Juan F. Rivero recorre y hace suya la tradición poética de China y Japón, para ofrecernos 56 delicados y concisos poemas, variaciones íntimas de formas y géneros milenarios de las que, paradójicamente, emerge una voz radicalmente contemporánea y muy personal. La contemplación del paisaje y sus revelaciones, la emoción de un recuerdo y la resignificación de la existencia cotidiana son los ejes temáticos de este libro que nace de una profunda meditación sobre el mundo y que, desde la vibraciones del misticismo, reformula, sin pretenderlo, la poesía de la experiencia. Atravesada por distintas influencias –de John Ashbery a Matsuo Bashō, de Anne Carson a  Raúl Zurita o de Ezra Pound a Rubén Darío–, la poesía de Juan F. Rivero es una apuesta por la sencillez y la transparencia, que nos acerca sutilmente a algunas pulsiones simbólicas de nuestro tiempo, al desconcierto compartido, pero también a las frágiles certidumbres que nos sostienen.

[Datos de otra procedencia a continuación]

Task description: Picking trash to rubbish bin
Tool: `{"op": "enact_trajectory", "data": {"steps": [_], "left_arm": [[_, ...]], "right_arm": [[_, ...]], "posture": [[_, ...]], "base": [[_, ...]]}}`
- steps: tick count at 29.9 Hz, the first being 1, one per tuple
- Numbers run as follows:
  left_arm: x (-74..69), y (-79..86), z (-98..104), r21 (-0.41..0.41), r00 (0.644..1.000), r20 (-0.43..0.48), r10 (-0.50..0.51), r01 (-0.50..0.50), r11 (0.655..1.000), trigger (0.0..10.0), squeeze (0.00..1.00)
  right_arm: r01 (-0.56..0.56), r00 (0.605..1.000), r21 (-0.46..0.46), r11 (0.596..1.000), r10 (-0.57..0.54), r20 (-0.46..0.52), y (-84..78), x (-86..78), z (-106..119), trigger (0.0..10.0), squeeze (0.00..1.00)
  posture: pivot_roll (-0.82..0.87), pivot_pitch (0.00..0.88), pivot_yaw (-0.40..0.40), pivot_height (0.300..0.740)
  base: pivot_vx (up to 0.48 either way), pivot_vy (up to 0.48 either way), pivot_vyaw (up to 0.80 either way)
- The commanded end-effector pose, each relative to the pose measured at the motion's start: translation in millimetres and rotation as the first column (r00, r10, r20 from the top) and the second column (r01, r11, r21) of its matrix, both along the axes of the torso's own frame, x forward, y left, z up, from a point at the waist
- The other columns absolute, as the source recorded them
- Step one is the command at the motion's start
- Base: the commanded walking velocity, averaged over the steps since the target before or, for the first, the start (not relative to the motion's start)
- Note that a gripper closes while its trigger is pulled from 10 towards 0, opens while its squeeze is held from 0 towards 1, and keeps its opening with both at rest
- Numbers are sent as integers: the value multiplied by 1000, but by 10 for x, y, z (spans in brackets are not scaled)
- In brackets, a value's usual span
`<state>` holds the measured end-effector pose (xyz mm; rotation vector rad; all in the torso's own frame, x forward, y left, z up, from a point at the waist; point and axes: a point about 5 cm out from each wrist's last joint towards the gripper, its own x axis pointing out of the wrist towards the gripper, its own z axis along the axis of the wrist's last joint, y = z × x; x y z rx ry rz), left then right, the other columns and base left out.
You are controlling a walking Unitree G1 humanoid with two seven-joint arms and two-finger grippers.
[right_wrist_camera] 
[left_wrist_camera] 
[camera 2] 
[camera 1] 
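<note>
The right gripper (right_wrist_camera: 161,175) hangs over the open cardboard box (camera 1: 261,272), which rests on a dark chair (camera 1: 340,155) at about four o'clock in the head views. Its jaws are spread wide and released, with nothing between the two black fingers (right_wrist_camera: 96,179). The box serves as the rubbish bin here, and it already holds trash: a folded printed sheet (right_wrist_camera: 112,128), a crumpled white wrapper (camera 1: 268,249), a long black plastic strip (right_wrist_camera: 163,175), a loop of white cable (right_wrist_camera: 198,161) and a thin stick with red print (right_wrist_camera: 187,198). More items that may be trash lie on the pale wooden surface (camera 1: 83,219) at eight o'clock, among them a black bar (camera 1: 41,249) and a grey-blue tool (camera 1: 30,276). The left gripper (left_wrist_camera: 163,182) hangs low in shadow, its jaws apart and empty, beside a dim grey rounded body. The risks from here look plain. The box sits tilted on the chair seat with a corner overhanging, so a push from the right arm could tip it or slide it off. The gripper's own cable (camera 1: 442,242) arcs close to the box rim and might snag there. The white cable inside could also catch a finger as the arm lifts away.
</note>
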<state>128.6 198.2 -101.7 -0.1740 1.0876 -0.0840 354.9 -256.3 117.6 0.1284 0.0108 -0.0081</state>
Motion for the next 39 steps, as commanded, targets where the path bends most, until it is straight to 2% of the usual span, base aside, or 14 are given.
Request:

Las hogueras azules llegará a las librerías el lunes 6 de julio. Ojalá te animes a descubrirlo y a dejarte impregnar por la delicadeza y serenidad de sus palabras.

El autor

Juan F. Rivero

Juan F. Rivero (Sevilla, 1991). Es poeta, traductor y editor, con especialidad en clásicos literarios y filosofía. Ha colaborado en distintos medios como La Tribu, Caligrama, PlayGround u Oculta Lit. Ha traducido, entre otras, la poesía de John Ashbery (Antología, La escuela de Nueva York, 2020) y publicado Plural de habitación (2015) y el poemario Canícula (2016, 2019). Actualmente reside en Madrid.

 

Diseño de la colección: Francesc Fernández
©Imagen de la cubierta: Francesc Fernández
Primera edición: Junio 2020

Editorial Candaya


ADELANTO DE LAS HOGUERAS AZULES

 

1 Prosopoema de una gota de lluvia

Imaginemos, ahora que la nieve del papel en blanco está reciente aún, una gota de
lluvia en la mitad de su caída. Imaginémosla precisamente en su imposible: detenida y
redonda como una diminuta esfera de cristal que reflejase al mismo tiempo la tierra y
el cielo.

Un poema puede parecerse mucho a esa gota de agua, inteligencia condensada que
por pura gravedad se aleja de la mente y queda suspendida en la pantalla o en la hoja
de un libro, entre quien lo compone y quien lo lee.